Стальная хватка сомкнулась на шее Заффара. Перед глазами замелькало, когда затылок врезался в холодную стену. Крепко прижав к ней наставника, Ворон сдавил его горло и жутким голосом процедил в ухо:

— Ты расскажешь мне всю правду о родителях. За каждое лживое слово я буду лишать тебя части тела. И начну с глаз. — Хищный взгляд Ворона впился в глаза Заффара, и тому показалось, что под веки залили раскаленный металл. Старик закричал от боли и закашлялся. Ворон ослабил хватку. — Говори, если хочешь увидеть в этой жизни хоть что-нибудь.

— Я не понимаю, о чем ты! — закричал Заффар. — Ты же все знаешь!..

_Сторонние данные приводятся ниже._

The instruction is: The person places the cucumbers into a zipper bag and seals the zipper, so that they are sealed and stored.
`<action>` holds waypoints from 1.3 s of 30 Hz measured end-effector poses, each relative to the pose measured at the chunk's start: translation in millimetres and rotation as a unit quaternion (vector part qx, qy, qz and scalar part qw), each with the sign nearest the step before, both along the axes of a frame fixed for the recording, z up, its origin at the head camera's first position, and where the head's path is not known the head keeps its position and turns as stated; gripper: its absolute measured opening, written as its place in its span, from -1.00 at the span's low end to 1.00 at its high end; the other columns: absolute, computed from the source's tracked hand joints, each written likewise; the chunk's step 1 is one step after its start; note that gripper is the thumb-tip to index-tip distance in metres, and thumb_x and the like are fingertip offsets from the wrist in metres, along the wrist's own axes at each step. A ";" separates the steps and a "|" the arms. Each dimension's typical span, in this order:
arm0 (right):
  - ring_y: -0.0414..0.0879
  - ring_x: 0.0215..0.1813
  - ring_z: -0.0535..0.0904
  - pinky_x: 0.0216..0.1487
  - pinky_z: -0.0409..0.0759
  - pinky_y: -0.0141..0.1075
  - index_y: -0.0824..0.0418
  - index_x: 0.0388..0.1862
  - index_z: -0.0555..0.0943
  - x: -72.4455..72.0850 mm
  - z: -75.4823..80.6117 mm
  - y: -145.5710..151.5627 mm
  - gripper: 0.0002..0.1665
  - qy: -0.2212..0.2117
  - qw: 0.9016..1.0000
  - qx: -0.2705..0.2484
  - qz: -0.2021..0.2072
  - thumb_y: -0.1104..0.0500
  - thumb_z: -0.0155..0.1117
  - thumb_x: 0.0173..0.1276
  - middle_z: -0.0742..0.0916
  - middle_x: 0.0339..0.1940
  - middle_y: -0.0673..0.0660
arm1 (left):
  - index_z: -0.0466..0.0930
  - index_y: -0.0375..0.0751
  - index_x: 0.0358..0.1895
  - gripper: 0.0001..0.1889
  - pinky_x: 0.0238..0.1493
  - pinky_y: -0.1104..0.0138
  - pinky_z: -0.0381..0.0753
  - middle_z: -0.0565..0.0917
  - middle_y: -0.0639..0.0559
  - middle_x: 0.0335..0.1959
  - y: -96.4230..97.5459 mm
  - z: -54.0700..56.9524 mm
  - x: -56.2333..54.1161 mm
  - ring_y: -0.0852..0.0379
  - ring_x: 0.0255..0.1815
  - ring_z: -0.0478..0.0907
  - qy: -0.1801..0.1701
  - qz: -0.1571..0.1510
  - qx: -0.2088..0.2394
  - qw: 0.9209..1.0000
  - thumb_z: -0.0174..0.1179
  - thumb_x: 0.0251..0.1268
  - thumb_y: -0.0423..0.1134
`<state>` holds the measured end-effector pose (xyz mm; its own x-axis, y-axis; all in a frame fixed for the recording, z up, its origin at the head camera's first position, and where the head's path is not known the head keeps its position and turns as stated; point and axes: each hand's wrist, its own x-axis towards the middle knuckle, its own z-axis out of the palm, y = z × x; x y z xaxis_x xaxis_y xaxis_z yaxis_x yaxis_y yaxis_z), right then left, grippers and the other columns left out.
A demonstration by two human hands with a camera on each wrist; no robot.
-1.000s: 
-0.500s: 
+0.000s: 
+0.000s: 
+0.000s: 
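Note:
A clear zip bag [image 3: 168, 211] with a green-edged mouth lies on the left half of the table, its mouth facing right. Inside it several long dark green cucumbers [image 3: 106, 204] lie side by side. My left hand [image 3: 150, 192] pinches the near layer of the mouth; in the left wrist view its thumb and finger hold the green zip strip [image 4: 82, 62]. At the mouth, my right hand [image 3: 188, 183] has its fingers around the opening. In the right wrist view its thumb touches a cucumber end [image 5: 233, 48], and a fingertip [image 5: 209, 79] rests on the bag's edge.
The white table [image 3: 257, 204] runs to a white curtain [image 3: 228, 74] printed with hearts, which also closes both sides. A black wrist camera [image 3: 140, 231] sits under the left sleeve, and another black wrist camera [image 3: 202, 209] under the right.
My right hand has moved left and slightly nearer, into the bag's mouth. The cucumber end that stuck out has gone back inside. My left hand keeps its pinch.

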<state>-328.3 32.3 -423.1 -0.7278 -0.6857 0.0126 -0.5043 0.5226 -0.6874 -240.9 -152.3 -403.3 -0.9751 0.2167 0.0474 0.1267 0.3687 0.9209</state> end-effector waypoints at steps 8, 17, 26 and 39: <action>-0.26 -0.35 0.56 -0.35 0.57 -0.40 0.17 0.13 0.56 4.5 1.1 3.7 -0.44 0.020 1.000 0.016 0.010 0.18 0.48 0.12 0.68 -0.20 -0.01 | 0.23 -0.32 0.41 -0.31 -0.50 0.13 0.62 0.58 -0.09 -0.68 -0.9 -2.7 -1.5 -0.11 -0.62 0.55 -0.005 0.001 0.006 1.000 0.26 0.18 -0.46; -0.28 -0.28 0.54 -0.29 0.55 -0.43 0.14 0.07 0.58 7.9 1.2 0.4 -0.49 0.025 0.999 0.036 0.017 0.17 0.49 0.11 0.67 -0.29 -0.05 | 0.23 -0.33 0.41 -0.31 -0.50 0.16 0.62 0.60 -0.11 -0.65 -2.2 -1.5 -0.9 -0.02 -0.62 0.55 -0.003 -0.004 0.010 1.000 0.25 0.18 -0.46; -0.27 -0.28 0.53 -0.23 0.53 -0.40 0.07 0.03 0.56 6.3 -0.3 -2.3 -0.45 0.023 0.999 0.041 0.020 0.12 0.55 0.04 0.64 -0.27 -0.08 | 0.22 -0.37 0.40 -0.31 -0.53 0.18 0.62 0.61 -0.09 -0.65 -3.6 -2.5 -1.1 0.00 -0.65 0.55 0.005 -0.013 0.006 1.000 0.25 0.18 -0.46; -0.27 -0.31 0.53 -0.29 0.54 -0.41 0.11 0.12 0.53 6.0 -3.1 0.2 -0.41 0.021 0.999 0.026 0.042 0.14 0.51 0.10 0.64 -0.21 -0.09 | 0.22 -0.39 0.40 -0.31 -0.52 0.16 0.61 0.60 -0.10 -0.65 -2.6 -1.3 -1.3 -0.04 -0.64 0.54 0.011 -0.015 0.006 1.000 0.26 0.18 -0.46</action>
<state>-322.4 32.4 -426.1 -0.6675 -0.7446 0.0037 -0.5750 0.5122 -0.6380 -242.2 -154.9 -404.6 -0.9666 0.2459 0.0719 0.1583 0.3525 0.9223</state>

— Перескажи так, чтобы я поверил!

— Рэйган, прошу...

На этот раз крик Заффара стал громче.

— Родители хотели меня продать? — Ворон ударил его затылком о стену.

— Ты же знаешь, что... Умоляю, прекрати! — Новая боль чуть не лишила старика сознания. Из глаз потекли кровавые слезы. — Рэйган, остановись!..

— Отвечай на вопрос!

— Соседи ведь сообщили, что... — Вопль боли и ужаса огласил покои и коридор. По щекам Заффара лились кровавые реки. — Рэйган, прошу, хватит!..

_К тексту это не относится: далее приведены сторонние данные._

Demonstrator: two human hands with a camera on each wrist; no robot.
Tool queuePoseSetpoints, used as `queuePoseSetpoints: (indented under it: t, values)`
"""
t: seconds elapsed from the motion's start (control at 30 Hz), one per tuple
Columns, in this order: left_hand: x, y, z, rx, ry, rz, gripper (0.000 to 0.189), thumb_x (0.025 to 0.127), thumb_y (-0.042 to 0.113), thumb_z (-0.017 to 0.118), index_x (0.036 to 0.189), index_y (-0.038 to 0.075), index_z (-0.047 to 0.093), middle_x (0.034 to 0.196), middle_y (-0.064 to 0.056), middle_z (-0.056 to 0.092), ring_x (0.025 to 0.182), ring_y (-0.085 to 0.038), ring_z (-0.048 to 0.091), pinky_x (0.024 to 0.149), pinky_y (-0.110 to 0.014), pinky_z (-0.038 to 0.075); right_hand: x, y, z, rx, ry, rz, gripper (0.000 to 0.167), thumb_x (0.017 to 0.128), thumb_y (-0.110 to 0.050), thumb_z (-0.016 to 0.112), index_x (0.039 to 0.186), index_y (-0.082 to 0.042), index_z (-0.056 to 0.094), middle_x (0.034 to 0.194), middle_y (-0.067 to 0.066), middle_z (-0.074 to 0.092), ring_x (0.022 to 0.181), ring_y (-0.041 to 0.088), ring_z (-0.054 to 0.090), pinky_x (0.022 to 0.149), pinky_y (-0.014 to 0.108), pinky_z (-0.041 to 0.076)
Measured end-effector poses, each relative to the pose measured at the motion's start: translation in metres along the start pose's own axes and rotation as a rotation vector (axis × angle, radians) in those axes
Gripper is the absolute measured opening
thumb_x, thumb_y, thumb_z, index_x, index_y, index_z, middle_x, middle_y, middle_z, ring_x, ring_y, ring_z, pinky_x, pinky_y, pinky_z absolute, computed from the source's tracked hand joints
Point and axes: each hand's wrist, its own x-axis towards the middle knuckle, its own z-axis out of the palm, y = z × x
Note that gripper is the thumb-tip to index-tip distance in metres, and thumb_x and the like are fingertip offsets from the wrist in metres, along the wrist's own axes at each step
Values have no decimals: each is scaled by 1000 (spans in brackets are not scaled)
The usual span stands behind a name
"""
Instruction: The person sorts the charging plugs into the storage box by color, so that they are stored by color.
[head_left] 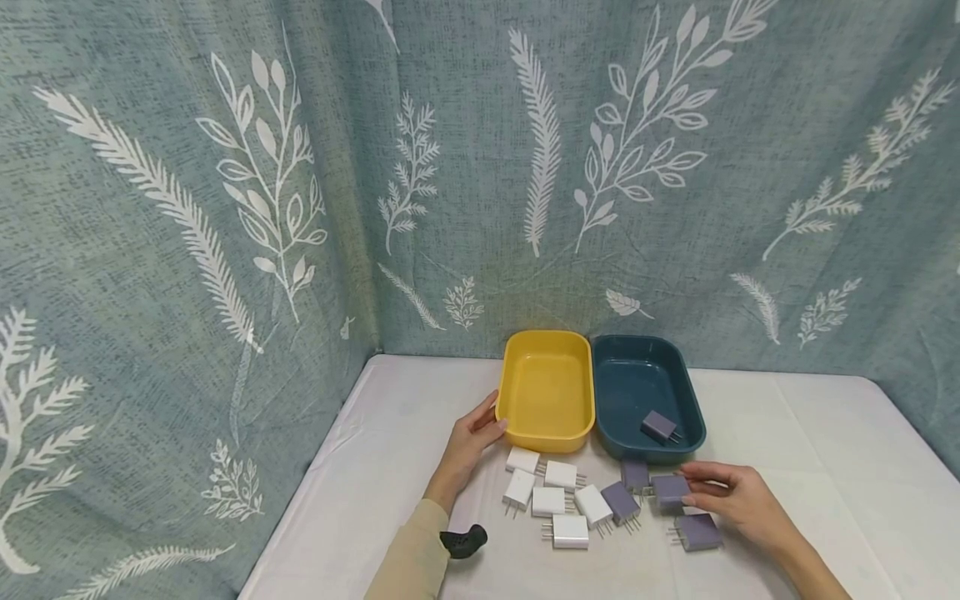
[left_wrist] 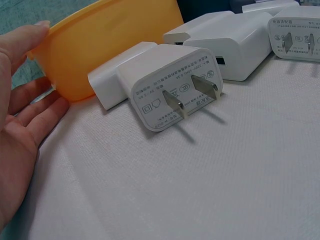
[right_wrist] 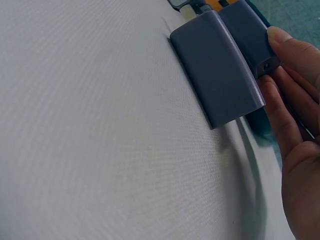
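Note:
My left hand (head_left: pixel 467 446) holds the near left corner of a yellow tray (head_left: pixel 543 442), its thumb at the rim and fingers against the lower side in the left wrist view. White plug-in chargers (left_wrist: pixel 172 87) lie just beside that hand. On the right, my right hand (head_left: pixel 731 497) pinches a purple charger (head_left: pixel 670 493) between thumb and fingers. A second purple charger (right_wrist: pixel 217 70) lies nearer the camera in the right wrist view, overlapping the held one. Two more, a purple charger (head_left: pixel 620 502) and another purple charger (head_left: pixel 635 474), lie to the left of the pinched one.
A dark blue tray (head_left: pixel 648 454) stands against the yellow tray's right side, with one purple charger (head_left: pixel 660 426) inside. Several white chargers (head_left: pixel 548 501) are scattered in front of the trays. A black object (head_left: pixel 463 542) is at the left wrist. A patterned curtain (head_left: pixel 480 208) hangs behind.

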Motion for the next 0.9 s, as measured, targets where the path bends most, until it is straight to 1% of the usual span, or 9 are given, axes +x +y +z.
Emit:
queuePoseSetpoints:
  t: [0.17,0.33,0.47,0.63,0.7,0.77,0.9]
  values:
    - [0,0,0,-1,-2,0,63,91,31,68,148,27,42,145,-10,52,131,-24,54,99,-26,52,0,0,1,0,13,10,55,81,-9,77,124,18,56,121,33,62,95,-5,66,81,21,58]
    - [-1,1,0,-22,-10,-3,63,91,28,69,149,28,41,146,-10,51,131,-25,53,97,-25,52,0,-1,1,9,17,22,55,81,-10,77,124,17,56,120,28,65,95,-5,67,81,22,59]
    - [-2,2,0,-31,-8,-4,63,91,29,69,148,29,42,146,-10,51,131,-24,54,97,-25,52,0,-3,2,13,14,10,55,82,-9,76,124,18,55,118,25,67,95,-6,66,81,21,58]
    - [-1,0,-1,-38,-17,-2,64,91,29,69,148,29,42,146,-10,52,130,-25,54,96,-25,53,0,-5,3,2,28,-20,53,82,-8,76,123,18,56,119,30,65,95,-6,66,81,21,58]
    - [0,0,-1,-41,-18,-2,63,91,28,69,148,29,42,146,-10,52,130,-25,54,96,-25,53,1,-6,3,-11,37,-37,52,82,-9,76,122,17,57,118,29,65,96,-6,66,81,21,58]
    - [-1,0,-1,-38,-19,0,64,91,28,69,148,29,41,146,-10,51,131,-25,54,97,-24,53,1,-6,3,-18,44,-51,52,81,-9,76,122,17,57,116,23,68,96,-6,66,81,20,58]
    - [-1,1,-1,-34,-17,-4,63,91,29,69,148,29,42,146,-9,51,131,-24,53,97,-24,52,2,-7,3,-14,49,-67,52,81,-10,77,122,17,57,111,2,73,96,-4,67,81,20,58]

— Да или нет?! — Ворон стиснул горло Заффара и тот вновь заорал от боли в глазах. — Родители хотели меня продать?!

— Нет! — в отчаянии завопил Заффар, и сердце Ворона остановилось. Перед глазами на миг потемнело, а спину обдало холодом. — Они не хотели! Они любили тебя... и отказали... Не взяли деньги... Тогда я... Рэйган, прости меня! — захлебываясь кровью, взмолился Заффар. — Я не мог тебя оставить. Ты ведь такой особенный!.. Это я тогда... поджег... — Полными отчаяния, страшными красными глазами он посмотрел на Ворона. — Это я их убил.

III. Жестокая истина

В эту часть подземелья боялись ходить даже храбрые воины. Здесь темнее и холоднее, чем в других отделах, но не тьма и холод — причины нежелания людей посещать это место.

В старой темнице каждый камень дышал болью и страданиями.

Давно, во времена правления императора Лестора Ратэа, это место было обыкновенной темницей. Здесь содержались преступники, ожидавшие суда или приговоренные к казни. Но через два года после прихода к власти Ворон приказал построить новую темницу, а эту превратил в пыточную. Даже утвердил должность пытателя. Палачи под страхом смерти отказывались мучить людей, но всегда найдется тот, кому человеческие страдания приносят радость. Пытателем был назначен мужчина тридцати шести лет, угрюмый, молчаливый и чрезмерно жестокий. Никто толком не знал, откуда он взялся. Одни говорили, что раньше был солдатом, но после ранения оставил службу в армии, другие называли его убийцей, получившим помилование. Так или иначе, люди не знали точных подробностей его жизни, даже имени. Зато лицо пытателя знал каждый: круглое, изрытое кожной болезнью, с вечно воспаленными нарывами и уродливым шрамом, пересекающим его по диагонали. Правого глаза, веки которого находились на пути шрама, не было, а левый, маленький и налитый кровью, как у бешеного пса, одаривал каждого встречного хищным взглядом. Неровная макушка пытателя сверкала лысиной. Голова держалась на «бычьей» шее, переходящей в широкие, мясистые плечи. Крепкое тело было намного выше среднего роста, испещренное жуткими шрамами, а большие кулаки отпугивали даже самых смелых. Девятнадцать лет назад ему отрезали язык, чтобы сведения, полученные от пытаемых, не достигли чужих ушей. За прошедшие годы этот человек узнал столько тайн, сколько знает лишь сам император. Но говорить не мог, а писать не умел, поэтому за сохранность тайн не следовало и беспокоиться.